Weight Gain in the First Trimester

Overview

During the first trimester of pregnancy, a healthy weight gain is generally 1 to 4 pounds. Here are some tips to help you achieve your weight gain goal:

  • Know your caloric needs: In the first trimester, there’s usually no need for extra calories. However, as pregnancy progresses, you may need about 340 additional calories per day in the second trimester and about 450 additional calories per day in the third trimester.
  • Eat a balanced diet: Focus on consuming a variety of nutrient-rich foods such as whole grains, vegetables, fruits, low-fat dairy, and lean protein. Talk to your healthcare provider or nutritionist for personal recommendations.
  • Be cautious with certain foods: While most foods are safe to eat during pregnancy, it's important to exercise caution or avoid certain foods that may pose risks.
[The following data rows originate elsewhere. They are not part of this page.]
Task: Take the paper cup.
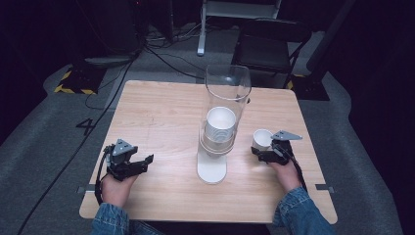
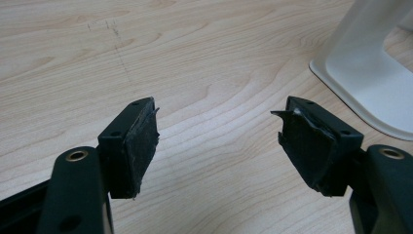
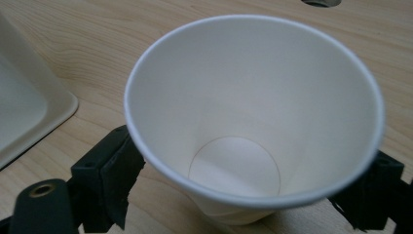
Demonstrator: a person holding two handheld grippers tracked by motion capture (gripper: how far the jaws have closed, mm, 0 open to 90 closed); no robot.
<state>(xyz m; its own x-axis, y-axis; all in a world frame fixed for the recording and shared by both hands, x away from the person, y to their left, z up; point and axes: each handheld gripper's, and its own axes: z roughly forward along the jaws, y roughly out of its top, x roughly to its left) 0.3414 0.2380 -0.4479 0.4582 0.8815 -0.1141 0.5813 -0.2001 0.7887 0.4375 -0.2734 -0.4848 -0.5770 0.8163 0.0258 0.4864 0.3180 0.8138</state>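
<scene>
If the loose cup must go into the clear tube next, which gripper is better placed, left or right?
Probably the right. The right gripper already has the cup between its jaws, beside the tube. The left gripper is open with nothing in it, over bare table on the tube's other side.

Lab/test studio indicated. Wooden table [image 1: 161, 122] is set on grey carpet [image 1: 44, 137] w/ black surroundings. Hazard-striped tape [image 1: 73, 89] and a floor mark "4" [image 1: 85, 125] are seen off the table's far-left corner; cables [image 1: 166, 56], folding chair [image 1: 271, 41] and white stand base [image 1: 201, 49] beyond the far edge.
</scene>
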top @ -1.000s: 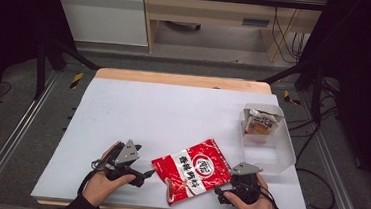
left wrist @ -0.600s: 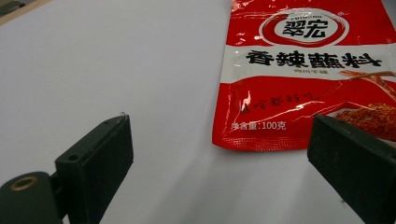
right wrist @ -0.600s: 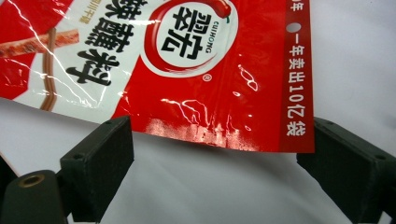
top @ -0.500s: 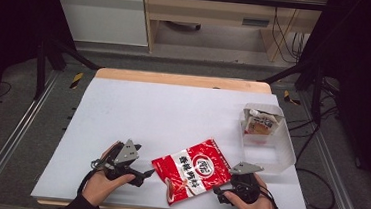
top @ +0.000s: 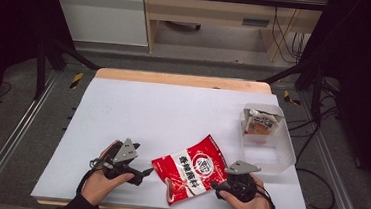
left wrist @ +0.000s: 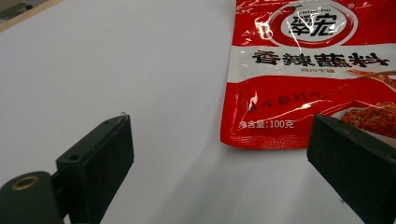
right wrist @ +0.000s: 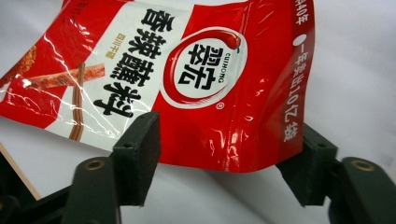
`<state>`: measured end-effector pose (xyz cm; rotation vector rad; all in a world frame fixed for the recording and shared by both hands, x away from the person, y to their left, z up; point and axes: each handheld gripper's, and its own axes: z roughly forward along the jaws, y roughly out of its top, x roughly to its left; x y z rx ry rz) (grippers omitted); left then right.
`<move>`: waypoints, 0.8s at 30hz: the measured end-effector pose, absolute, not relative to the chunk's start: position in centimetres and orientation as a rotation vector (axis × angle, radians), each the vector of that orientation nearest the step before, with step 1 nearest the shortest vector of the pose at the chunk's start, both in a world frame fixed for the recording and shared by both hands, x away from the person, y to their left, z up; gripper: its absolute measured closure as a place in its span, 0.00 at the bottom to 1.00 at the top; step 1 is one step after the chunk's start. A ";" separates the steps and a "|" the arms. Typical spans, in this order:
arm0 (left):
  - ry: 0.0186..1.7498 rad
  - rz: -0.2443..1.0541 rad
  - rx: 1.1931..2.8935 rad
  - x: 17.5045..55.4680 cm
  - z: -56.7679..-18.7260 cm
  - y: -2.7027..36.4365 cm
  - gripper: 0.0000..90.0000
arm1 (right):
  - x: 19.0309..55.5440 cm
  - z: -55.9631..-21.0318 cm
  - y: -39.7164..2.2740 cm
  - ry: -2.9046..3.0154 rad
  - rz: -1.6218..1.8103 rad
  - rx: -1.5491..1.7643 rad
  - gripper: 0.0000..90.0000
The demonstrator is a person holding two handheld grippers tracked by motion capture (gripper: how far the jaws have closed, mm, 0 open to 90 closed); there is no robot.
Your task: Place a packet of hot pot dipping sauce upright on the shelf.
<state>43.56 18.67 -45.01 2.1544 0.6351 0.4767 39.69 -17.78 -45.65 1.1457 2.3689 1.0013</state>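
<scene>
A red seasoning pouch [top: 191, 167] with white lettering lies flat near the table's front edge, between my two hands. My left gripper [top: 145, 174] rests on the table just left of it, open wide; the pouch's [left wrist: 303, 70] bottom corner lies ahead of its [left wrist: 219, 154] right-hand jaw, apart from both. My right gripper [top: 217, 185] is at the pouch's right edge. Its [right wrist: 224, 158] jaws have just been closing with the slightly lifted edge of the pouch [right wrist: 187, 70] between them. A gap still shows at the pads.
A clear plastic container [top: 270, 146] stands at the right of the white table top [top: 163, 113], with a small packet [top: 260, 123] leaning in its far end. Beyond the table's wooden far edge [top: 180, 80] are a frame and cabinets.
The right hand has crept a little toward the pouch's edge. The left hand and the pouch lie as before.
</scene>
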 end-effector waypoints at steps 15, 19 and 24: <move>0.634 0.481 2.164 43.5 -45.0 18.7 0.09 | 40.3 -45.0 -17.3 2.300 0.997 1.126 0.92; 0.636 0.488 2.162 43.4 -45.0 18.8 0.09 | 40.6 -44.4 -16.6 2.283 0.996 1.073 1.00; 0.645 0.490 2.158 43.5 -44.9 19.2 0.09 | 41.5 -43.4 -15.7 2.284 0.974 1.005 1.00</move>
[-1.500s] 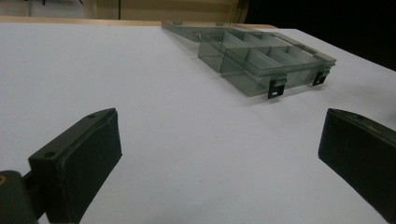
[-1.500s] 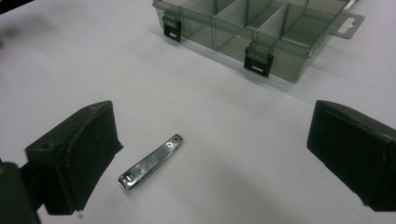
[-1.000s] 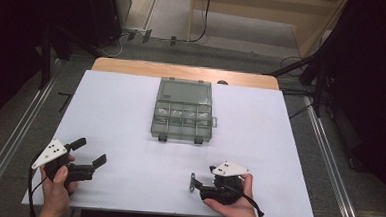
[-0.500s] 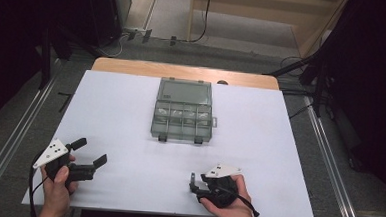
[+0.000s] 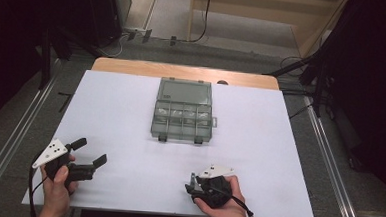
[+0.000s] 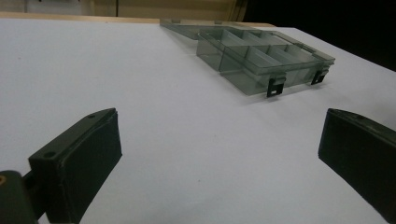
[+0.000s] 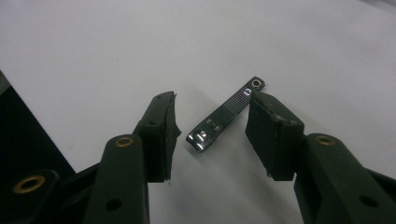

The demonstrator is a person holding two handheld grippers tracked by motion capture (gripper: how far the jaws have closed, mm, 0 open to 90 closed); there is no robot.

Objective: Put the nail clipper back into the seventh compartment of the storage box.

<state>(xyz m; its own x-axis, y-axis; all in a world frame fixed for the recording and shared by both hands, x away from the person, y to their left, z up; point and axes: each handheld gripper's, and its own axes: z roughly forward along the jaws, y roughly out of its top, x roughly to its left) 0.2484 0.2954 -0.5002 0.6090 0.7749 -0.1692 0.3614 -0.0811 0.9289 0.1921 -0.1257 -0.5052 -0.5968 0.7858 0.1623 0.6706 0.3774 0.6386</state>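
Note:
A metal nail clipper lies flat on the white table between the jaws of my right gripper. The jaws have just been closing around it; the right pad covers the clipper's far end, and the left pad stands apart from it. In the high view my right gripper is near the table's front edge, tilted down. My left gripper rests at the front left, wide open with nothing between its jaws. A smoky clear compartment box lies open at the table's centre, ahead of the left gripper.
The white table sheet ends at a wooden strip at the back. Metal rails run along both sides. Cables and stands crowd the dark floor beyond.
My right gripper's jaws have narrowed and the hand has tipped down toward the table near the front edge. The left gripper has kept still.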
Consult with your healthcare provider or refer to a checklist of foods to avoid during pregnancy for more information.
  • Limit added sugars and solid fats: To maintain a healthy weight gain, it's best to limit the intake of added sugars and solid fats found in soft drinks, desserts, fried foods, whole milk, and fatty meats.

Remember, always consult with your healthcare provider for personalized advice regarding weight gain goals and dietary recommendations during pregnancy.